## Available data

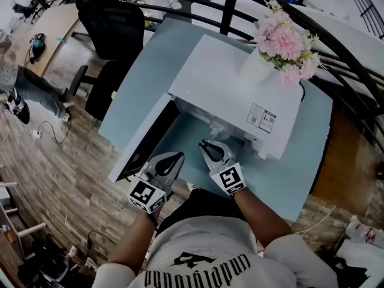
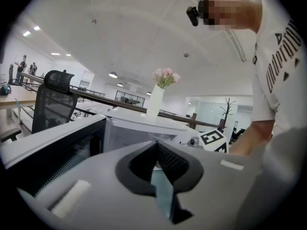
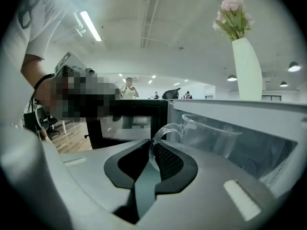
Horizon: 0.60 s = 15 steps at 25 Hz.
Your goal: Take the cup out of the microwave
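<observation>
Right gripper [image 3: 152,145]: fingers [image 3: 171,160] closed on the clear handle [image 3: 162,131] of the cup [image 3: 216,134], the loop pinched between the tips; the cup is transparent and stands upright inside the open cavity of the microwave [image 3: 240,105], just at its mouth.

Left gripper [image 2: 154,146]: fingers [image 2: 173,163] drawn together at the tips, nothing between them; it hangs in front of the microwave, beside the right gripper and apart from the cup.

Head view: both grippers sit side by side before the opening, right one reaching in toward the cup [image 1: 219,126], left one [image 1: 176,157] lower and just beside the door [image 1: 143,144]; the door stands swung fully open to the left; the microwave [image 1: 234,89] is white and rests on a light blue surface [image 1: 150,71].

On top of the microwave: a white vase [image 1: 259,68] with pink flowers [image 1: 288,39], upright; a black office chair [image 1: 114,20] stands beyond the surface's far edge.
</observation>
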Each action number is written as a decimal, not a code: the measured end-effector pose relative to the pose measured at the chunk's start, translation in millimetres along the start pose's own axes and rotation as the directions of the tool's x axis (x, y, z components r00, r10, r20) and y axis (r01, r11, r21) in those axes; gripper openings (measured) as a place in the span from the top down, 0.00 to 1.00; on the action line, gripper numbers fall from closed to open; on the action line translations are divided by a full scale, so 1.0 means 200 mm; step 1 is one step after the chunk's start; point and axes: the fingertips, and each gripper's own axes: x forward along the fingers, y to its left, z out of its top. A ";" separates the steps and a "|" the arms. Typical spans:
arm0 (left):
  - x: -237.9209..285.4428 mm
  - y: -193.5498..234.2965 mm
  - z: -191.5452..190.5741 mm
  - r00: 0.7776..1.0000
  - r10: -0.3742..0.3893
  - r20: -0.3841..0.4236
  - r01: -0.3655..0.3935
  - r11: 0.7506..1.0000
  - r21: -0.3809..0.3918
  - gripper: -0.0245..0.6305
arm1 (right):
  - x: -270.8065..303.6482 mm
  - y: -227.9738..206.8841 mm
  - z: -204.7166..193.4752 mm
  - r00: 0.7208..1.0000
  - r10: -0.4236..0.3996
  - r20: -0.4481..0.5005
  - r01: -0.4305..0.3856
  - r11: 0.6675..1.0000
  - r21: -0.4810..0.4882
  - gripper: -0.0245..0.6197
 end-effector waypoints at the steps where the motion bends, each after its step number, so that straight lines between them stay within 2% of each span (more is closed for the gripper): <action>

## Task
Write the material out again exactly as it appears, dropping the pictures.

## Answer to the problem
Horizon: 0.60 s = 15 steps at 25 Hz.
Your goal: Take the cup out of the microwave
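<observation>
Right gripper [image 3: 152,145]: fingers [image 3: 171,160] closed on the clear handle [image 3: 162,131] of the cup [image 3: 216,134], the loop pinched between the tips; the cup is transparent and stands upright inside the open cavity of the microwave [image 3: 240,105], just at its mouth.

Left gripper [image 2: 154,146]: fingers [image 2: 173,163] drawn together at the tips, nothing between them; it hangs in front of the microwave, beside the right gripper and apart from the cup.

Head view: both grippers sit side by side before the opening, right one reaching in toward the cup [image 1: 219,126], left one [image 1: 176,157] lower and just beside the door [image 1: 143,144]; the door stands swung fully open to the left; the microwave [image 1: 234,89] is white and rests on a light blue surface [image 1: 150,71].

On top of the microwave: a white vase [image 1: 259,68] with pink flowers [image 1: 288,39], upright; a black office chair [image 1: 114,20] stands beyond the surface's far edge.
</observation>
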Each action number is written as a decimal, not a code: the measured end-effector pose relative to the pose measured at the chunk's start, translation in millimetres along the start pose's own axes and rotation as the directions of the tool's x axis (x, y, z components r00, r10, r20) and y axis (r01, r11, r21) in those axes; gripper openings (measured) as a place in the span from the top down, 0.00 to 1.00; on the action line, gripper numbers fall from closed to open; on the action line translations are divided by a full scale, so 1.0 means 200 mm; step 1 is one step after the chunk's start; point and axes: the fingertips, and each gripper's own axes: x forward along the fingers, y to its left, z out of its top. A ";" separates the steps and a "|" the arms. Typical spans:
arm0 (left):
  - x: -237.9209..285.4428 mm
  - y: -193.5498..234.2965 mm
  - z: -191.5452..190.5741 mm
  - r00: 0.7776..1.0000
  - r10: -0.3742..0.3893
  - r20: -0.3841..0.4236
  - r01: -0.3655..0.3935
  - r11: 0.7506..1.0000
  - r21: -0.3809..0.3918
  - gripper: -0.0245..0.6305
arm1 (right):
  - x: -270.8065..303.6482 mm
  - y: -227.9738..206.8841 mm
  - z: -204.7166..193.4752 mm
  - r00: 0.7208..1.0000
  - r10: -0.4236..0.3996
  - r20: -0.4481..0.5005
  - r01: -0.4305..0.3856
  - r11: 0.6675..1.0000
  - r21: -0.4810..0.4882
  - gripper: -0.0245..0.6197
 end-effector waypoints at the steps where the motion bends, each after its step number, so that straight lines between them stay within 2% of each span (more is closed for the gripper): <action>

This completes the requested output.